Vorbeck Materials Corp of Jessup, MD participated in the America’s Next Top Energy Innovator program, a part of the Startup America initiative, allowing the company to quickly and efficiently license a substantial portfolio of graphene-based battery technologies, developed with the Pacific Northwest National Laboratory (PNNL) and Princeton University.
PNNL and Princeton's pioneering work in the field of graphene-based battery electrodes, together with Vorbeck's leading expertise in the production and application of high-quality graphene, will enable the rapid commercialization of this energy storage technology. Vorbeck is already working with materials distribution and supply company, Targray Technology International, to bring the novel battery electrode materials to market.

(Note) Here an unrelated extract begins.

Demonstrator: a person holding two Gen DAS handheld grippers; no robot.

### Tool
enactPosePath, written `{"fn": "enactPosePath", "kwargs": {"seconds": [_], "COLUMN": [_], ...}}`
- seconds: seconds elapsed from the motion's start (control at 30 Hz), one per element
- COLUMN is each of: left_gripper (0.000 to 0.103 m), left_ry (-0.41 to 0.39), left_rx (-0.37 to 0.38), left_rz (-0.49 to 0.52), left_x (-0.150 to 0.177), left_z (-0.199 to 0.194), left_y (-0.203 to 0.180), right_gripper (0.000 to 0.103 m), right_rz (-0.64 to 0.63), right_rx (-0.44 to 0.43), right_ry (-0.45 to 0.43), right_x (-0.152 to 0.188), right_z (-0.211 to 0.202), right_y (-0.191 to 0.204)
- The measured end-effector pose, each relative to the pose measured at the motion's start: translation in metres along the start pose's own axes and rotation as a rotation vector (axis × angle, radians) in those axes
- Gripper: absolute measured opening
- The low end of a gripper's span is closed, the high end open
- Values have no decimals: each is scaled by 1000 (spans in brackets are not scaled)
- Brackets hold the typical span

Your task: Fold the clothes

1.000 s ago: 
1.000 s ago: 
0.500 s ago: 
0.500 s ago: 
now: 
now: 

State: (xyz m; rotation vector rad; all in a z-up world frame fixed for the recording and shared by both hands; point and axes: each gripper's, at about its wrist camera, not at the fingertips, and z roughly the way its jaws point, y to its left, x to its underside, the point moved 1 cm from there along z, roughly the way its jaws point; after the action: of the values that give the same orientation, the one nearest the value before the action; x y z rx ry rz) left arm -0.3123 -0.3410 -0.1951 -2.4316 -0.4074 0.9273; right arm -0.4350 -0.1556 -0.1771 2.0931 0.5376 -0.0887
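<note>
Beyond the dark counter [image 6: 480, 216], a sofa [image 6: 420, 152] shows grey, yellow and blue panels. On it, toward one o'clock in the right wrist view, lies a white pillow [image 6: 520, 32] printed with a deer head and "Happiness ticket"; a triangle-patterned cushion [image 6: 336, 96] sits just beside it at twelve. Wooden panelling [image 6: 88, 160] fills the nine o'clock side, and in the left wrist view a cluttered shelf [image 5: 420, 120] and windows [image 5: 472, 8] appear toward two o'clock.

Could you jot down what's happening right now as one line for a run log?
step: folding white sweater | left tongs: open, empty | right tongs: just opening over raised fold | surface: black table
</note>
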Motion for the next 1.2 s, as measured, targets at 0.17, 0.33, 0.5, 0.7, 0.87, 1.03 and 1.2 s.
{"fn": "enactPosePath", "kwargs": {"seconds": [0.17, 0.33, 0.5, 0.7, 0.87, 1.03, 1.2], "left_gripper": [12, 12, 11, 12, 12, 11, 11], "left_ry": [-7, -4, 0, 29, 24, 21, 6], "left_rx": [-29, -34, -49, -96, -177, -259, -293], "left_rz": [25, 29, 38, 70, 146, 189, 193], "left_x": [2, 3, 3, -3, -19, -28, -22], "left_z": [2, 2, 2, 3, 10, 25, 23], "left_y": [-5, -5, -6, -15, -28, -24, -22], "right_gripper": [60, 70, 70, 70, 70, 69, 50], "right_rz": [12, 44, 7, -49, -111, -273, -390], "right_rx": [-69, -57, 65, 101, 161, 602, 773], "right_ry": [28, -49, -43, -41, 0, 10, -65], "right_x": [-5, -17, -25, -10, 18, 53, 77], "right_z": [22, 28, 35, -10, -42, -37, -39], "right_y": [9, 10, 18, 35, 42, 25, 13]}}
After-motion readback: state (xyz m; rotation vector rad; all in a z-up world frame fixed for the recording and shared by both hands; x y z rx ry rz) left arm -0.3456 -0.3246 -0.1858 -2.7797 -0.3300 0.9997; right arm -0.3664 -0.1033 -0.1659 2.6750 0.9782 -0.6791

Google and the IEEE Power Electronics Society are working with NREL at the ESIF on the Little Box Challenge, an open competition challenging engineers to build smaller power inverters for use in photovoltaic (PV) power systems.
R&D STRATEGY
Up to 18 finalists in the Challenge will be invited to bring their inverter to the ESIF in 2015 for testing and evaluation against the contest parameters. NREL’s world-class researchers will use the state-of-the-art capabilities of the ESIF to evaluate each inverter’s efficiency and performance during tests spanning 100 hours under the same set of typical operating conditions. The test results will help Google and IEEE decide the winner of the $1 million prize, which in 2016 will go to the team that designs and builds a kilowatt-scale inverter with the highest power density and that meets the contest’s other specifications.
IMPACT
The goal of the Little Box Challenge is to create a smaller,more efficient power inverter. Currently, inverters are about the size of a picnic cooler, and Google would like to see the technology shrink to the size of a small laptop computer or smaller. Shrinking the current inverter by 10 times or more and making it cheaper to produce and install would enable more PV-powered homes and more efficient distribution grids, and help bring electricity to remote areas.